REQUIREMENT —
Extract all lines that hold "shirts" from the records below.

=-=-=-=-=

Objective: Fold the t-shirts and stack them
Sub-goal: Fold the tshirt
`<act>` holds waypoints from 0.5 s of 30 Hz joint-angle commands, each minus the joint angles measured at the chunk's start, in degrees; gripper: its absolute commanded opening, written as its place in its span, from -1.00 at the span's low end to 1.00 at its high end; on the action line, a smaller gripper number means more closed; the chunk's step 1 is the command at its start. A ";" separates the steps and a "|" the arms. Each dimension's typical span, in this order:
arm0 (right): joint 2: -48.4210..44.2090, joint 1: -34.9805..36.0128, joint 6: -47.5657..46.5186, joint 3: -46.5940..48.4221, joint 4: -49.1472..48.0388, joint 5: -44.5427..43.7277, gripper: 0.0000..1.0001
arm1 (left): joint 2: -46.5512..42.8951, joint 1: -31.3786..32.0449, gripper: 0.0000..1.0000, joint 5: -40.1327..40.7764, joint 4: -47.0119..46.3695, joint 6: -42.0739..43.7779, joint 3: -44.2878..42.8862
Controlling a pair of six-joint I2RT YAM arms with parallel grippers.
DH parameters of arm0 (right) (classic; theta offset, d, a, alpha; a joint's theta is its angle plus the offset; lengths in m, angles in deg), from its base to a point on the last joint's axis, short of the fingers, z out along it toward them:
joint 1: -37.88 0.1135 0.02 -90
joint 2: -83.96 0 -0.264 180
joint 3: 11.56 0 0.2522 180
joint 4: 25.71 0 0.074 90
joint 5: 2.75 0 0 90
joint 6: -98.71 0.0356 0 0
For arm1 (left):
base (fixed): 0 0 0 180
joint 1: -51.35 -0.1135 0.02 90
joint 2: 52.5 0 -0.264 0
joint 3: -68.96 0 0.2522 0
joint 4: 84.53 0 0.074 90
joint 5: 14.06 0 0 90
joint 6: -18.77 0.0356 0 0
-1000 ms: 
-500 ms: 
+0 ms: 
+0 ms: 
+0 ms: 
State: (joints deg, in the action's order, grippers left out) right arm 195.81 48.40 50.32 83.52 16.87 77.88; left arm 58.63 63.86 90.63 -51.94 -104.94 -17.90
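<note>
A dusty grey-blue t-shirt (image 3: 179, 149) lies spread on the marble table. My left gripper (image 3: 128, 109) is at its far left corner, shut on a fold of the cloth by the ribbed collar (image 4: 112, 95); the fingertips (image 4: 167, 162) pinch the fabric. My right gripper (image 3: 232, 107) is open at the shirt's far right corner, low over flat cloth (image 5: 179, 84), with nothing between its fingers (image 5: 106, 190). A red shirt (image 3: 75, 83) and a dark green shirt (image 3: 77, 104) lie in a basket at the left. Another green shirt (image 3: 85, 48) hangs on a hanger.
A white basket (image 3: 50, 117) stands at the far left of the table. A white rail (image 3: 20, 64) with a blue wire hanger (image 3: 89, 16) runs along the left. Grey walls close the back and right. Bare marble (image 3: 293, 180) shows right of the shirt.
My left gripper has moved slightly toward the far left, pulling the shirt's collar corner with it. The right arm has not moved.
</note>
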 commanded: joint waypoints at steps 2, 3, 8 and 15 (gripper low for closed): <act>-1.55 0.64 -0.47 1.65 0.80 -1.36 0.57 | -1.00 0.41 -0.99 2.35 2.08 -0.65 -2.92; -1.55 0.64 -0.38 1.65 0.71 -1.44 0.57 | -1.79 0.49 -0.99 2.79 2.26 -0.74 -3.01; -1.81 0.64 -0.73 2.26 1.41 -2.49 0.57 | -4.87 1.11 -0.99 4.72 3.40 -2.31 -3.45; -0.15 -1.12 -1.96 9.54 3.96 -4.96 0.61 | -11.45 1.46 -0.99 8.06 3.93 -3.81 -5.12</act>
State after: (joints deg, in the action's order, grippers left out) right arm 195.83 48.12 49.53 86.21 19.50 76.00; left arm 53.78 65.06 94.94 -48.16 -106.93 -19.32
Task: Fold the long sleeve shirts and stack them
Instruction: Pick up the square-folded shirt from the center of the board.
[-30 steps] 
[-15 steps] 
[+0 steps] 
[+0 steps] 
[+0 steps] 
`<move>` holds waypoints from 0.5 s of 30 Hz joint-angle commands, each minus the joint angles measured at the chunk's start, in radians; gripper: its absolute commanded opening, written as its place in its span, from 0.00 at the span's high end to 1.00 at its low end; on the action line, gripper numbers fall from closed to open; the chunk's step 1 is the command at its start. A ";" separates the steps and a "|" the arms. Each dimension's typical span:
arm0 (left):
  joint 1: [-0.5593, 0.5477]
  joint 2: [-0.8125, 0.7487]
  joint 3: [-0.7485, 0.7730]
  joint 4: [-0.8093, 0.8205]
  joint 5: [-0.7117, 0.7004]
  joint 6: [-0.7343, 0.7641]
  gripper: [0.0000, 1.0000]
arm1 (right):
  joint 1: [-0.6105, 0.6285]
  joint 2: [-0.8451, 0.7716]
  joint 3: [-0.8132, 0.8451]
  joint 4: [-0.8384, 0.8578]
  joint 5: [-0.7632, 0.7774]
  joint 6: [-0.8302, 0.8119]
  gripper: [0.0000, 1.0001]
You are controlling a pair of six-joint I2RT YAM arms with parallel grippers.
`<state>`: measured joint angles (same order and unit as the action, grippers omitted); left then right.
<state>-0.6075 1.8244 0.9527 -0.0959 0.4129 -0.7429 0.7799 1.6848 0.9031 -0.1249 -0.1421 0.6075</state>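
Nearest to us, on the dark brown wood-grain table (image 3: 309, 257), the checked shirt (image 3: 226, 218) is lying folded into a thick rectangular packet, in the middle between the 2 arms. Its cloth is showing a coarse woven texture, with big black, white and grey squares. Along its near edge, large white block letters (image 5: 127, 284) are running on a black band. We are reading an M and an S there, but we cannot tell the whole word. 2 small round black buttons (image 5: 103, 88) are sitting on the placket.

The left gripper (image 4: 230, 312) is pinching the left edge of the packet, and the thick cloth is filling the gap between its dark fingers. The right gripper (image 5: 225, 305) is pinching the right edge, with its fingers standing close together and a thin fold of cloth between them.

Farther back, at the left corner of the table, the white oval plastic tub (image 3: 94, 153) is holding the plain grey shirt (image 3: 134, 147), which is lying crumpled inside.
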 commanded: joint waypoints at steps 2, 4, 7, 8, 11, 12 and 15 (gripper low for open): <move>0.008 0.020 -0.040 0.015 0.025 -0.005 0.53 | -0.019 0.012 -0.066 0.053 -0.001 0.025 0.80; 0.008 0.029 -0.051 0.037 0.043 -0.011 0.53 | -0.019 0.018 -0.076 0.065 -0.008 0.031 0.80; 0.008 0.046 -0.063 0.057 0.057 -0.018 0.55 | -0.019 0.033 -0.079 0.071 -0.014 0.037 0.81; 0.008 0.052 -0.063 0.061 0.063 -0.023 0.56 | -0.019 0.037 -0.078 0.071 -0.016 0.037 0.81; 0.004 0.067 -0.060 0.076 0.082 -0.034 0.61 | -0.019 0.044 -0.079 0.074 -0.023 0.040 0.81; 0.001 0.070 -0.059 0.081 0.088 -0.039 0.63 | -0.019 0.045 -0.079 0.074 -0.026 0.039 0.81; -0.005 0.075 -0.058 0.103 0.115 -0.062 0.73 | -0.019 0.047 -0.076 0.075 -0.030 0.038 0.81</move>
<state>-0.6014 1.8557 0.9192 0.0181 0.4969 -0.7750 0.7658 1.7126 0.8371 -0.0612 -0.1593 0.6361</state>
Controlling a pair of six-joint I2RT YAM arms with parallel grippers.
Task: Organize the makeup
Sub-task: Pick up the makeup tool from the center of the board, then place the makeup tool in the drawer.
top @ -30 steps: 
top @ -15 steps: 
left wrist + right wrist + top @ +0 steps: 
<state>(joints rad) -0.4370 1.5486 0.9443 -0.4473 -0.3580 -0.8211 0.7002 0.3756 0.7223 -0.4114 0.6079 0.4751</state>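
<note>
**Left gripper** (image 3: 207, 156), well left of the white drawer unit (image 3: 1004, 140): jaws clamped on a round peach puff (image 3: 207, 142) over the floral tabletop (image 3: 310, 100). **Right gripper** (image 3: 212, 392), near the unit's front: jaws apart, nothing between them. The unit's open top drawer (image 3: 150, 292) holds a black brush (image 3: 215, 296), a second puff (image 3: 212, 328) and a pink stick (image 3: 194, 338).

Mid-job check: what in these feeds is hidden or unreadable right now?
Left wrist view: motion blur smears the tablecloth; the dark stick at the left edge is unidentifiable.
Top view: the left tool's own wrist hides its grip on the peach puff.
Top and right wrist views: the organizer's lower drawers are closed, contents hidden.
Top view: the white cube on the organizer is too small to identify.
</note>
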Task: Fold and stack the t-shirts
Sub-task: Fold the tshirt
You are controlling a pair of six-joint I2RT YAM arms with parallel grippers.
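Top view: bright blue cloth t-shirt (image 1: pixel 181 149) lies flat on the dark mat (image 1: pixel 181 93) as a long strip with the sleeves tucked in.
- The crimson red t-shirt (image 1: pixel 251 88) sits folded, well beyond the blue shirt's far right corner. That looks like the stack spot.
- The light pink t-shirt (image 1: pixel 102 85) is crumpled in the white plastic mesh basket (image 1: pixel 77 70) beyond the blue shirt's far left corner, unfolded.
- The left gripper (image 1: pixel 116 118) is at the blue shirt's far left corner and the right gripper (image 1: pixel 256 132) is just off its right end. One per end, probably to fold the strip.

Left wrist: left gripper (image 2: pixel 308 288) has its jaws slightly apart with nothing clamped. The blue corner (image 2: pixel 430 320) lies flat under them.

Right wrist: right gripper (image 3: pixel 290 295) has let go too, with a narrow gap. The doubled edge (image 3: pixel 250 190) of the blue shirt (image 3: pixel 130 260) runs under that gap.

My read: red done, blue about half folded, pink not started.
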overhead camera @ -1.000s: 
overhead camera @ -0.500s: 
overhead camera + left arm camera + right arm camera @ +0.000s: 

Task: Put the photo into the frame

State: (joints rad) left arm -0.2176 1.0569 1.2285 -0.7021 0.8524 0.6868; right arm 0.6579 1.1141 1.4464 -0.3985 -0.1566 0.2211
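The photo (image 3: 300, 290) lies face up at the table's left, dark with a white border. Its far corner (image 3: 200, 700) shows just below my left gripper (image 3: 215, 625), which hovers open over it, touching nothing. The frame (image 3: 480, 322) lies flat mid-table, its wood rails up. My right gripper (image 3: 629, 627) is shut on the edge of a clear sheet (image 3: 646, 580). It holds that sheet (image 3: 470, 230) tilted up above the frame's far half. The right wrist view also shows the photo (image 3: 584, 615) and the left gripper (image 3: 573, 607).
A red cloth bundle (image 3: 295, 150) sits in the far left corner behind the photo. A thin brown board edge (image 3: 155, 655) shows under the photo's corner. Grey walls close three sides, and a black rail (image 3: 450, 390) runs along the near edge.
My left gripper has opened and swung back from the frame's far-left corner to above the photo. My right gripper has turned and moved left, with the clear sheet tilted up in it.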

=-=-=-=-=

THE ANSWER —
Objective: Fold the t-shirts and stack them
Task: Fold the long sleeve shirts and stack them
Task: Fold and stack the t-shirts

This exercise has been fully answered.